We then created three artificial odour treatments: (a) informative, (b) uninformative, and (c) flipped proportion. The informative treatment combined the five VOCs (four pairs) in correct informative proportions (based on the average) for E. undulata. The uninformative treatment combined five new VOCs (four pairs) that were detected in E. undulata but fell below our chosen threshold of reliability (sabinene, octanoic acid, benzaldehyde, undecane, and dodecane). The flipped proportion treatment inverted the relative proportions of informative VOCs within pairs. This treatment allowed us to test whether the relative amounts of informative VOCs mattered (as predicted by Orlando et al 2022), not simply their presence. VOCs in corrected identified paired proportions were then mixed into small glass amber vials (‘homeopathic vial’, West Pack, South Africa, Fig 2c, d).

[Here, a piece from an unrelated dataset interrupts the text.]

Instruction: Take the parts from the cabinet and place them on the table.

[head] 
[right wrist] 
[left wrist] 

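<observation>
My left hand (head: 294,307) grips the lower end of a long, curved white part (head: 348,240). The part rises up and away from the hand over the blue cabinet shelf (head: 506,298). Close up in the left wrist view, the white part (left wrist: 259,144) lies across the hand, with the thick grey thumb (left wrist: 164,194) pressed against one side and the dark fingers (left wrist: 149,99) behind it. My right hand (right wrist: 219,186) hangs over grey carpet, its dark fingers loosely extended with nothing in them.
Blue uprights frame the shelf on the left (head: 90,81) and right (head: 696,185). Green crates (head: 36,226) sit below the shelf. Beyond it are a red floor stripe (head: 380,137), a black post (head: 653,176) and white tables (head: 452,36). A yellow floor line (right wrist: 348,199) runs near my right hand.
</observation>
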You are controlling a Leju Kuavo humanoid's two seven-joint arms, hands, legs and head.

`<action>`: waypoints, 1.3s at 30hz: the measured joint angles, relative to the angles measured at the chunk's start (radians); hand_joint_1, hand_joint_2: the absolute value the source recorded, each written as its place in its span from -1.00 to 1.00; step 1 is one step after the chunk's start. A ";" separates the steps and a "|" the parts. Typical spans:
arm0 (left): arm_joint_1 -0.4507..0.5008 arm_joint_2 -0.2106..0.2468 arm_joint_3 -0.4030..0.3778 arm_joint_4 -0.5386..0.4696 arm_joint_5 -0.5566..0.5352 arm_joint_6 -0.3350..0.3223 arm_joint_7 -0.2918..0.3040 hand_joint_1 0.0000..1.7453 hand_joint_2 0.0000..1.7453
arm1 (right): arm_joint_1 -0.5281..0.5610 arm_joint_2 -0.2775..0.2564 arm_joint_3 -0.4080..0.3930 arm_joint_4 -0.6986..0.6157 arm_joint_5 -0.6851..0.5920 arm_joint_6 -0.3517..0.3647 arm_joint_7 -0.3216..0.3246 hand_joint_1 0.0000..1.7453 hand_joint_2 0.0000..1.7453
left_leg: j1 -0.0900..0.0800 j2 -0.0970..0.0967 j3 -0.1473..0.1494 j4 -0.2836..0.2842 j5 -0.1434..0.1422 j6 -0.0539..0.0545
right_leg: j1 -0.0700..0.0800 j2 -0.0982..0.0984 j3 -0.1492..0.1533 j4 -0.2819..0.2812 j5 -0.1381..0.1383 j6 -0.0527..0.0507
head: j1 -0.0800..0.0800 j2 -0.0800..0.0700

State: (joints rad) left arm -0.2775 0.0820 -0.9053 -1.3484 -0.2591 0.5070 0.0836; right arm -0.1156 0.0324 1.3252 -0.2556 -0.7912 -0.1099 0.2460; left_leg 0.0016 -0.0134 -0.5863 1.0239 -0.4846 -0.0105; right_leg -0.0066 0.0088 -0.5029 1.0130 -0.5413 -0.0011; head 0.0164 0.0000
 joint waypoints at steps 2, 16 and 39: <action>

Through several choice trials (Supplementary Note 3) we concluded that the VOC emission rate from 1.5 mL of informative odour mixture was comparable to the VOC emissions from 875 g of low-quality E. undulata as used as low-quality neighbours in Trial 1 (treatment (d)), in eliciting the same response by elephants. A single odour vial of 1.5 mL was therefore used in treatments in Trial 2.
To test if artificially-synthesized odours were informative to elephants, and could influence patch choice decisions, we compared elephant choices between (i) a high-quality focal plant alone (175 g of the high-quality plant P. capensis) versus (ii) the same (175 g of P. capensis) in one of four patch treatments: (a) no neighbour (focal plant alone as a control), (b) mixed with 875 g of low-quality E. undulata (focal plant + low quality neighbours), or next to (c) an informative odour vial, (d) a flipped proportion odour vial, or (e) an uninformative odour vial (as per Figure 2c).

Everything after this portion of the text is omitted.